The purpose of the study was to glean information on the number of foreign-born employees, their background, education, work, and their treatment in the social and health sector.
      Currently, only a few percent of the Finnish health-care professionals have an immigrant background.
      Since last spring, the Head of TEHY's International office, Soile Tammisto, together with the union's Labour Policy Officer Kirsi Markkanen, has been studying the status of immigrants in health-care work community, their position in the labour market, as well as their expectations from the labour union.
     
The biggest obstacles facing those who wish to find a job in the health sector include inadequate language skills, differences in the systems of degrees, as well as insufficient multicultural skills within work communities. Typically, it takes immigrants a long time to find their place in a work community.
      A total of 71 percent of all immigrant respondents felt that they were treated in the same way as other employees in their workplaces.
      However, one in two immigrant members have faced discrimination and prejudices - racism from patients and their relatives, as well as from colleagues or the employer.
      The experiences include name-calling related to ethnic background, underestimation of their professional skills, inequal treatment, criticism of their language skills, and distrust.
      The targets of racism are most obviously the immigrants of Russian and Estonian origin as well as those with a different complexion compared with the native population.
      Apparently, the most negative work environments include large and busy workplaces in the public sector, for example health centres.
     
According to TEHY, Finland does not focus seriously enough on the employment of immigrants nor on the multiculturisation of the health-care sector.
      In the union's view, the social and health sector should be able to recruit more staff among those immigrants who are already resident in Finland.
      The Union of Health and Social Care Professionals is the largest union representing health care professionals in Finland.

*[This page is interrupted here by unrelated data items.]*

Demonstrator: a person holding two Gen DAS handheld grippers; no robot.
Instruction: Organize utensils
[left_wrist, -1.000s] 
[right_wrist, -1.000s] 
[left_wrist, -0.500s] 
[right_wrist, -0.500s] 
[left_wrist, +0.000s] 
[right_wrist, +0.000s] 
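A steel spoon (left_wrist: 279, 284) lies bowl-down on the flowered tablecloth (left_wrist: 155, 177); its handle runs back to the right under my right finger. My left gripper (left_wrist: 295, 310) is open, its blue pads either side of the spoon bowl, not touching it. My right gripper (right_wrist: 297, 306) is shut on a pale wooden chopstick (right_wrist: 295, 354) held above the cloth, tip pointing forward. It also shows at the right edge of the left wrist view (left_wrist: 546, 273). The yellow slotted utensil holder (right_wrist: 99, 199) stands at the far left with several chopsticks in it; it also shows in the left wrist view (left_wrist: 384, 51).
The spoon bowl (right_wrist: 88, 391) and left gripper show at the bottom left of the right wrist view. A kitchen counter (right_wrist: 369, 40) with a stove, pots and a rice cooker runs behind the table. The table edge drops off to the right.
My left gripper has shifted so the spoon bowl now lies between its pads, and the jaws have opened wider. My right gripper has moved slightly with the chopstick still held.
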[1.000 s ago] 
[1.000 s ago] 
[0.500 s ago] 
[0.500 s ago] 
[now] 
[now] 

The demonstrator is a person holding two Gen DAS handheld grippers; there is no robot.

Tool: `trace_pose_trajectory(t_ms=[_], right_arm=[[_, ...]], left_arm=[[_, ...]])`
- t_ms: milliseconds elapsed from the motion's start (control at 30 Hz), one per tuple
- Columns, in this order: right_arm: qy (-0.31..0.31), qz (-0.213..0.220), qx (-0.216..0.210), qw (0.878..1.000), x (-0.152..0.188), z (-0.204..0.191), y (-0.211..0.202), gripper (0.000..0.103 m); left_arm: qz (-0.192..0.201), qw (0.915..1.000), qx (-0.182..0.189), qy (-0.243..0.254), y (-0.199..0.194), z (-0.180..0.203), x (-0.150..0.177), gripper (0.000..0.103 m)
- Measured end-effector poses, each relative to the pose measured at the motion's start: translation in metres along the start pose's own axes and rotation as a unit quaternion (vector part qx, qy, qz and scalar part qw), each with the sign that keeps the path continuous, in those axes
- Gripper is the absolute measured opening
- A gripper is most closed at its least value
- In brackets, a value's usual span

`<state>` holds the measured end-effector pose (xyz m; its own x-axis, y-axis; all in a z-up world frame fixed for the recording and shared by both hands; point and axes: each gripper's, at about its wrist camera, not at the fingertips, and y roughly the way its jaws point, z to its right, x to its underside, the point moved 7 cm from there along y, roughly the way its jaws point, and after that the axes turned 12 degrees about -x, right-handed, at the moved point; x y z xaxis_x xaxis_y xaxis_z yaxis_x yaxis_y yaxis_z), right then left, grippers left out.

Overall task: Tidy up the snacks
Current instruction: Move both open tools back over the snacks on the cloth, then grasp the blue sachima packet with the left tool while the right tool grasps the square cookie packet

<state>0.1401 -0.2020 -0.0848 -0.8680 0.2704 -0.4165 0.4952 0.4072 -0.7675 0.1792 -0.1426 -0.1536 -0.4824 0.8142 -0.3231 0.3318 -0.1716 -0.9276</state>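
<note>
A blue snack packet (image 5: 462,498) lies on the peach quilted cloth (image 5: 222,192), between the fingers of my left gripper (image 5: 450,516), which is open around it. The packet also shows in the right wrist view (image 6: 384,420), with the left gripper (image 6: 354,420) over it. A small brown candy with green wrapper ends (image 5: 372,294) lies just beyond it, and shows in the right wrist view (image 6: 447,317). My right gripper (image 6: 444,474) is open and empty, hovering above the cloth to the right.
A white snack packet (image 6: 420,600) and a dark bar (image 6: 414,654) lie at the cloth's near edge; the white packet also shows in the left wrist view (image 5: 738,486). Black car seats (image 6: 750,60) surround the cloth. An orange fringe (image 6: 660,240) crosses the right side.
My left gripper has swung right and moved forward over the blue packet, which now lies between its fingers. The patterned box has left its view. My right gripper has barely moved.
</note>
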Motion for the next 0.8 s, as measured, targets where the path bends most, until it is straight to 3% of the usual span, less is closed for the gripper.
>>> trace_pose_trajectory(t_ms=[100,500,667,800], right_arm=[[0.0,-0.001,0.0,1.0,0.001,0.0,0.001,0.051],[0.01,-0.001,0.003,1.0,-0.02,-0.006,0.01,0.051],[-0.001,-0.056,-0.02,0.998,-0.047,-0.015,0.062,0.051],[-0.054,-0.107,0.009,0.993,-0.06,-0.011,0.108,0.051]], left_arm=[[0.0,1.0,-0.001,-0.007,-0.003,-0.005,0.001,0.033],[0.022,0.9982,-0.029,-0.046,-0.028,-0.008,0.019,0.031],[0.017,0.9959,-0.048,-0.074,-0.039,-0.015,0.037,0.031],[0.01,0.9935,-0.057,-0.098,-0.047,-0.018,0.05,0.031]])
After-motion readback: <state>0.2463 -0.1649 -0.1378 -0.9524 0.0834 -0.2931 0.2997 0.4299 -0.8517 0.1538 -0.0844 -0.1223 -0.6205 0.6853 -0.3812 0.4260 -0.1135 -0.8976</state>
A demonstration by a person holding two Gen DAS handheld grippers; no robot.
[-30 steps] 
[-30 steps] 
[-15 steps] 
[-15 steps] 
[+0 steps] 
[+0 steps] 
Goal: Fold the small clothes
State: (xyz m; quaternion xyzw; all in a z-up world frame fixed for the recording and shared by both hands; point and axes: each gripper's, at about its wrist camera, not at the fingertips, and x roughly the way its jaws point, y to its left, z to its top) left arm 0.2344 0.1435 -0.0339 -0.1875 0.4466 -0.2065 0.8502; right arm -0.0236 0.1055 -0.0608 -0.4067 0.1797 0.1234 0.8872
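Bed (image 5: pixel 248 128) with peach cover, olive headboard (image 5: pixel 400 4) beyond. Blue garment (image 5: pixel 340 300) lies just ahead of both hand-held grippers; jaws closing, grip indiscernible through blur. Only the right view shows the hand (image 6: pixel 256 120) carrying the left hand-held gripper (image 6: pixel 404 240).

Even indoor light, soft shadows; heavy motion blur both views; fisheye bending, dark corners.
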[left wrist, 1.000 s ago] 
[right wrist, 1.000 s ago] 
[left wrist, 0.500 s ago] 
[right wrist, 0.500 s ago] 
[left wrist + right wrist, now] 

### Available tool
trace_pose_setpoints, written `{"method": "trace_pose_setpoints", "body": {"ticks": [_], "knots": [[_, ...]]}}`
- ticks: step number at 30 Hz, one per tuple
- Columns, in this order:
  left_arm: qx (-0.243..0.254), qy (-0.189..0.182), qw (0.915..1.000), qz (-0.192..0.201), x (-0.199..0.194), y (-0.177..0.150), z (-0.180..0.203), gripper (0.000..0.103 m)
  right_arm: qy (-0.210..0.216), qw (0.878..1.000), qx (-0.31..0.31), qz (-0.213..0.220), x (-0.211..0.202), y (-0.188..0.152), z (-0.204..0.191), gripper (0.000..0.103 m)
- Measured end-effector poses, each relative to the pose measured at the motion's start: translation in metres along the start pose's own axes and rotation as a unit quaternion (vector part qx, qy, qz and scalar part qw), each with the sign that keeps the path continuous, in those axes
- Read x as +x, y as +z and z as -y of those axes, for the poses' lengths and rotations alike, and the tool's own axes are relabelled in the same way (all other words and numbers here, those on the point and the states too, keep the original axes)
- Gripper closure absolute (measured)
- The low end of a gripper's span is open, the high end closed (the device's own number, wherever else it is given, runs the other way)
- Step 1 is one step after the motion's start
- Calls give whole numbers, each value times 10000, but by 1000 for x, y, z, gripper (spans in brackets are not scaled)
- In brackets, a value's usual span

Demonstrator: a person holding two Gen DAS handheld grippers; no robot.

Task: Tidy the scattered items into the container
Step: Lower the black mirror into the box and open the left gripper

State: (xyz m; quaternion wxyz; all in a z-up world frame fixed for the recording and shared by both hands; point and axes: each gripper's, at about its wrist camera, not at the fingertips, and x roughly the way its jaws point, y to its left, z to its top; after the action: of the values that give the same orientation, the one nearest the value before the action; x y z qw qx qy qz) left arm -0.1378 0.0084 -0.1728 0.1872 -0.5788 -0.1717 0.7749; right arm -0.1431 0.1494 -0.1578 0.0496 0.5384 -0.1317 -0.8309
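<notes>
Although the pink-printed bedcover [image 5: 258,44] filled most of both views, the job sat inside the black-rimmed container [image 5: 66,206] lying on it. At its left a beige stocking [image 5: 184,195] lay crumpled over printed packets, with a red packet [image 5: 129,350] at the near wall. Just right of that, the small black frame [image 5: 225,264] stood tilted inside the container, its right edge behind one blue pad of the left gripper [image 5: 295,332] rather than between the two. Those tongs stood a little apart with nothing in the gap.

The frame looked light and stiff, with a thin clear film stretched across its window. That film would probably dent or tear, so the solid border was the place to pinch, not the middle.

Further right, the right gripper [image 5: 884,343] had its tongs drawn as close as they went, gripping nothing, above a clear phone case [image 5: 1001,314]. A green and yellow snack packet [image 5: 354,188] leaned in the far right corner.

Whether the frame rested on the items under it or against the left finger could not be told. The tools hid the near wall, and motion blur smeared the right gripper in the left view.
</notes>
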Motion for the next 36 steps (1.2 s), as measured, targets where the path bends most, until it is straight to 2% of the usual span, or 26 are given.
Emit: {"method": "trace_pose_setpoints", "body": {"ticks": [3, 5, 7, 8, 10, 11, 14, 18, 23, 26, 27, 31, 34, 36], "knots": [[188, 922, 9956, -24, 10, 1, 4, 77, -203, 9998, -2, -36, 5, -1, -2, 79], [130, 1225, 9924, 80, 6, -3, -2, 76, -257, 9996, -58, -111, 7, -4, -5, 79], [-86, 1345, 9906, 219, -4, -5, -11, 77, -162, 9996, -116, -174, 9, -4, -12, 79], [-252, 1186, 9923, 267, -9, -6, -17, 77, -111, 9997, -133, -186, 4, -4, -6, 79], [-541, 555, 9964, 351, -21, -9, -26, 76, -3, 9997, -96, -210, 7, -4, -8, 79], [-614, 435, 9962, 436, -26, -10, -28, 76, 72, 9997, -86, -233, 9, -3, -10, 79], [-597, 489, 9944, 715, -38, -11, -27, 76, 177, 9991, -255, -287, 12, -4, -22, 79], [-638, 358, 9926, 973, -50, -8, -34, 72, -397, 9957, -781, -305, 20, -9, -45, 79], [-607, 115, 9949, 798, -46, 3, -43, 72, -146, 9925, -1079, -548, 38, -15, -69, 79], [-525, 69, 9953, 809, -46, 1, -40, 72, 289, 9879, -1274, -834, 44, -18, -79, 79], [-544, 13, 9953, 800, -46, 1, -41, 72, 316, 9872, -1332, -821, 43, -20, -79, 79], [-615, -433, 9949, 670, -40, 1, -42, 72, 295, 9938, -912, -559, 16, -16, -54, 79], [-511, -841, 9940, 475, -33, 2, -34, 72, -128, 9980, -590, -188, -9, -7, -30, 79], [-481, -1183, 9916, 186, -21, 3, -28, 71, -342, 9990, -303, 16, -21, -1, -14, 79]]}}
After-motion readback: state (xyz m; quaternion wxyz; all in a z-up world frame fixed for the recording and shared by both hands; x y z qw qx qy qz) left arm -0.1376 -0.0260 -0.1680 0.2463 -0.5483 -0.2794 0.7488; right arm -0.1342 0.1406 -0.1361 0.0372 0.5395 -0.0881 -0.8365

It is a member in the Finnish Confederation of Salaried Employees, STTK.
      TEHY has a total of 124,000 members. They work in the health and social sector, and about 80 percent of them are employed by municipalities and federations of municipalities.


Previously in HS International Edition:
  Immigrants in Paris and Helsinki have a common problem: unemployment (15.11.2005)
  Finnish employers fail to take advantage of immigrants skills (11.11.2005)

Links:
  The Union of Health and Social Care Professionals (Tehy)

Helsingin Sanomat


  8.12.2005 - TODAY
 "Immigrants' knowledge of Finnish language should be promoted"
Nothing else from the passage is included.